Rinviato. A data da destinarsi. Non ci sono più le attese, vivaci solo qualche settimana fa, sui tagli dei tassi della Federal reserve previsti fino a poco tempo fa a cominciare da giugno, se non proprio da maggio. Il temutissimo rialzo dell’inflazione si è verificato, mentre il mercato del lavoro si avvicina solo lentamente ai livelli desiderati dalla politica monetaria Usa. La riunione del Comitato di politica monetaria (Fomc) del 1° maggio non sarà però un non-evento, anche se per avere le nuove proiezioni e le nuove intenzioni sui tassi futuri occorrerà aspettare il meeting del 12 giugno. Sarà molto importante capire come la Fed giudica l’evoluzione dei prezzi e quella della crescita, le due novità delle ultime settimane. Anche perché non negano, ma ritardano, riduzioni del costo ufficiale del credito quest’anno. A quando?

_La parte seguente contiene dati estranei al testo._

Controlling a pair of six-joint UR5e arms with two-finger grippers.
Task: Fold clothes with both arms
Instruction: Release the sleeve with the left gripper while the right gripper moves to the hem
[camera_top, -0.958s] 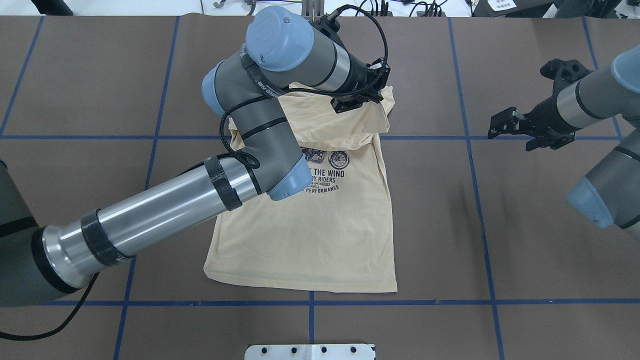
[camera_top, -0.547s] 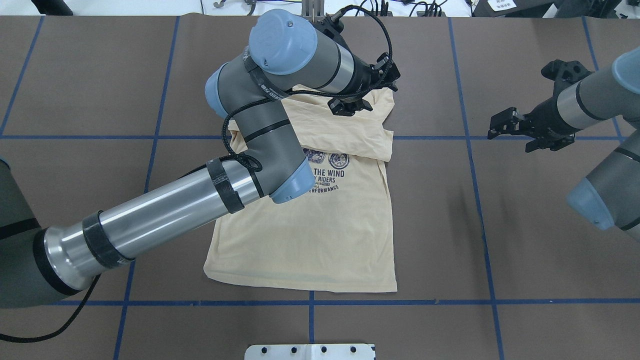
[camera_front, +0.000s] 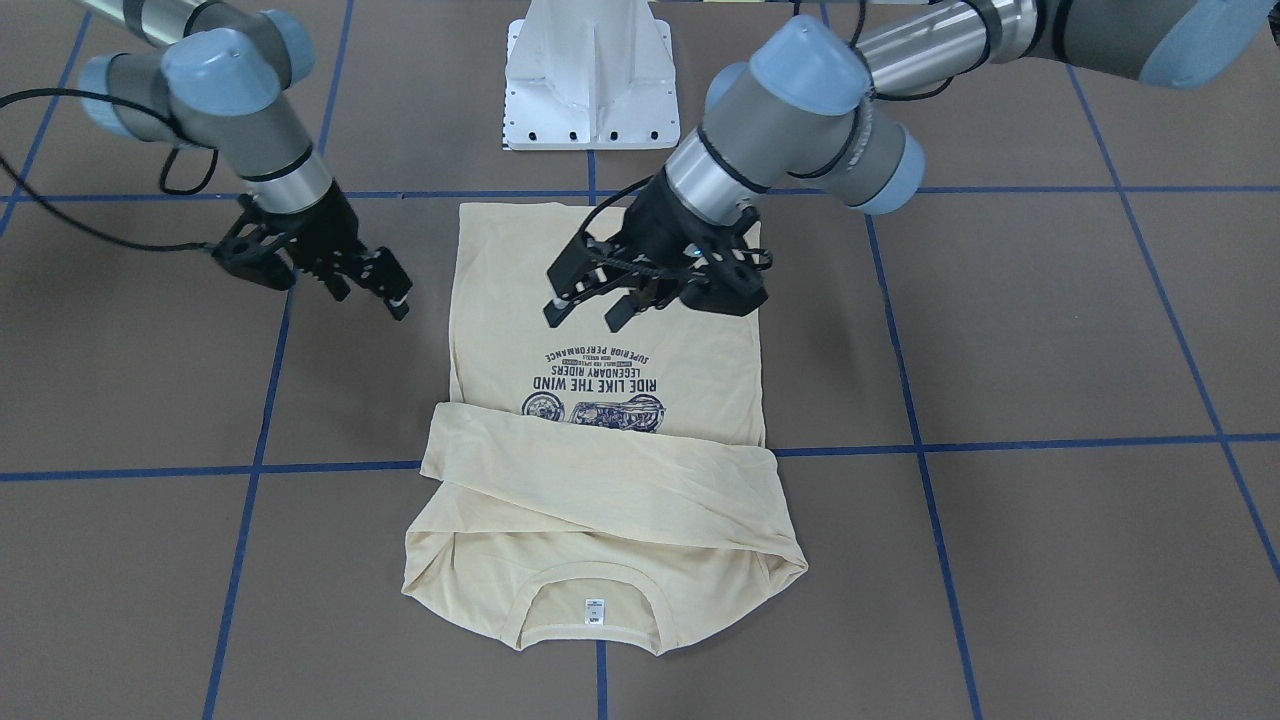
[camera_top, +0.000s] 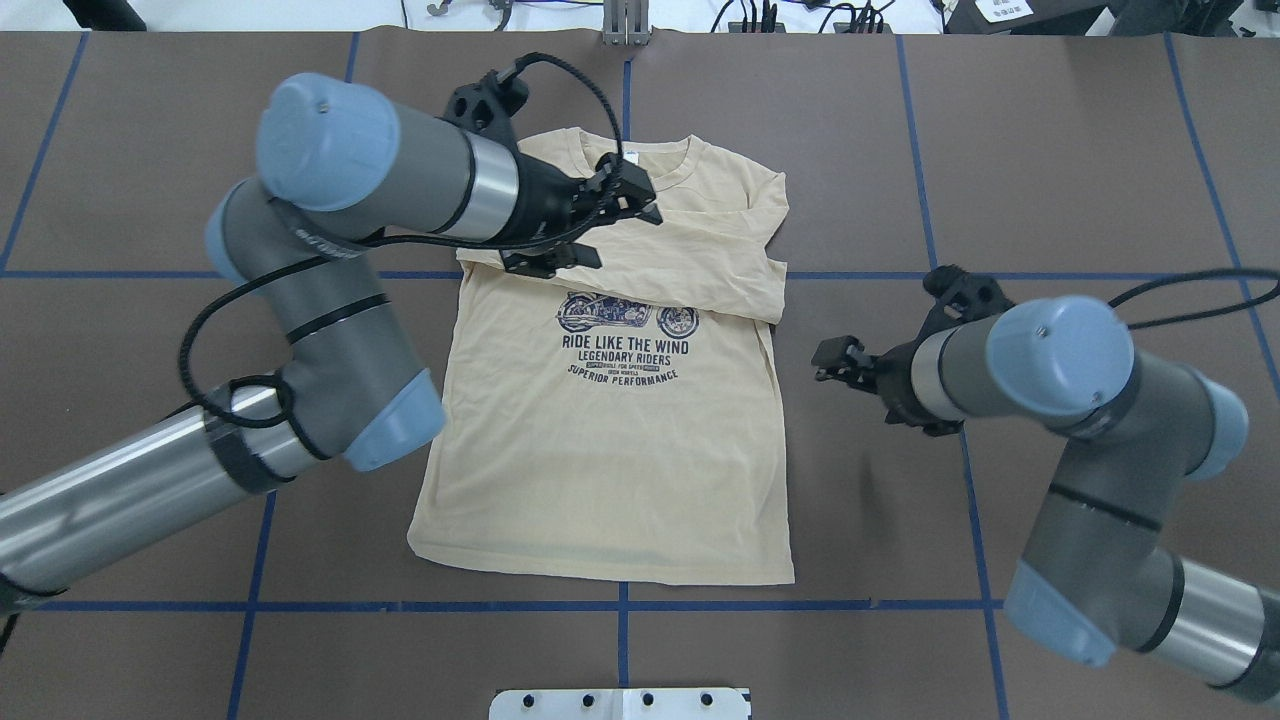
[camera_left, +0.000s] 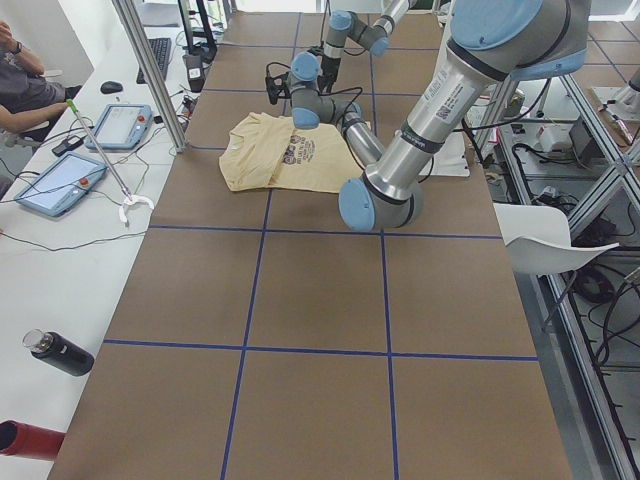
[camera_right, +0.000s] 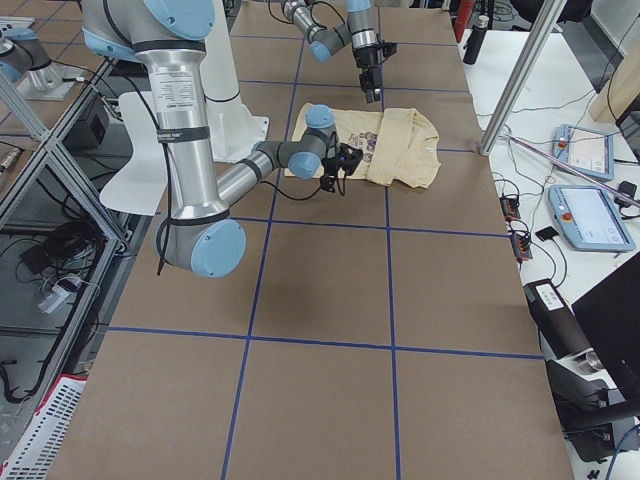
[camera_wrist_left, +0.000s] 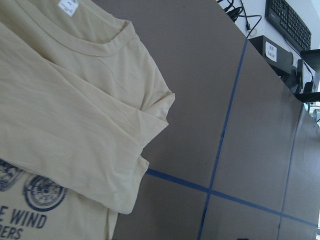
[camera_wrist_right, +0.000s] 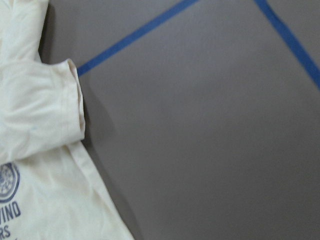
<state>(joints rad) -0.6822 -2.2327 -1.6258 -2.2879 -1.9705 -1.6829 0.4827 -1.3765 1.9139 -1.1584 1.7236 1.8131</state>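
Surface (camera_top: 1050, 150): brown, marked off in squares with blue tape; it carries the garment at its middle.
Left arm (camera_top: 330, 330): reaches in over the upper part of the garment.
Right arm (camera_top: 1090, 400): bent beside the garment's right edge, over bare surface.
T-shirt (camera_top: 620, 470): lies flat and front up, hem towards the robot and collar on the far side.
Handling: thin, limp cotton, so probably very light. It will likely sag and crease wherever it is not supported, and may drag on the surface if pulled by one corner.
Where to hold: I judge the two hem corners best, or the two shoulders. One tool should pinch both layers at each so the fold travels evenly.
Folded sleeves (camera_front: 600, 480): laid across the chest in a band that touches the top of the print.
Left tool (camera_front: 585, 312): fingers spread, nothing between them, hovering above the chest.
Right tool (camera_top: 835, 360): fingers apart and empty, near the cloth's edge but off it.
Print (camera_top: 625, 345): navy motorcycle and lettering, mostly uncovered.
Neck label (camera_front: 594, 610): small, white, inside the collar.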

L’inflazione rialza la testa?
La svolta nelle attese è arrivata con i dati di marzo dell’inflazione Pce, la misura di riferimento della Federal reserve. L’indice complessivo è salito del 2,7% annuo, contro il 2,5% di febbraio, e l’indice core del 2,8%, come il mese precedente. È, quantomeno, una pausa del trend discendente che aveva già incontrato un – prevedibile – rallentamento. Già l’indice Cpi, più tempestivo, aveva indicato per marzo un aumento dei prezzi del 3,5%, dal 3,2% di febbraio, con un indice core stabile al 3,8 %.
Aspettative in lieve rialzo
Soprattutto, sono lievemente aumentate le aspettative di inflazione. Se in occasione della precedente riunione di politica monetaria, il 20 marzo, erano attorno quota 2,2-2,3%, adesso sono risalite tutte al 2,4-2,45%. Poca cosa, ma quanto basta per accendere un campanello d’allarme. La Fed non teme, verosimilmente, una ripresa dell’inflazione: mancano i presupposti. Può però essere preoccupata del fatto che si stabilizzi a un livello più elevato dell’obiettivo.
Condizioni finanziarie sempre più accomodanti
I rendimenti hanno registrato la novità. Hanno continuato il loro calo – una limatura, niente di più – nella porzione a brevissimo, ma sono tornati lentamente a salire nel medio lungo periodo. Il cambio effettivo ha invece continuato a muoversi “di lato”, mantendosi sostanzialmente stabile. L’indice delle aspettative della Fed di Chicago, che monitora e riassume l’intera catena di trasmissione, continua però a calare – da più di un anno – come se l’orientamento della politica monetaria fosse, di fatto, più espansiva e non meno espansiva. L’indice Wilshire di Borsa continua a salire; come i prezzi delle case (questi a ritmi annuali sempre più veloci). Anche la base monetaria e l’offerta di moneta (M1), per quello che contano – hanno un valore soprattutto segnaletico – sono in rialzo.
Il Pil torna al trend
La crescita, però, ha segnato una battuta d’arresto nel primo trimestre del 2024: +1,6% annualizzato, che corrisponde a un +0,4% trimestrale. e anche i prestiti alle imprese non finanziarie – molto meno importanti negli Usa rispetto all’Europa – Proseguono la loro lentissima flessione. Non sono ancora ritmi tali da far temere una recessione: erano piuttosto i dati precedenti del pil (3,4% nel quarto trimestre 2023, 4,9% nel terzo) a essere in parte anomali: l’attività economica sembra tornata al trend di medio-lungo periodo.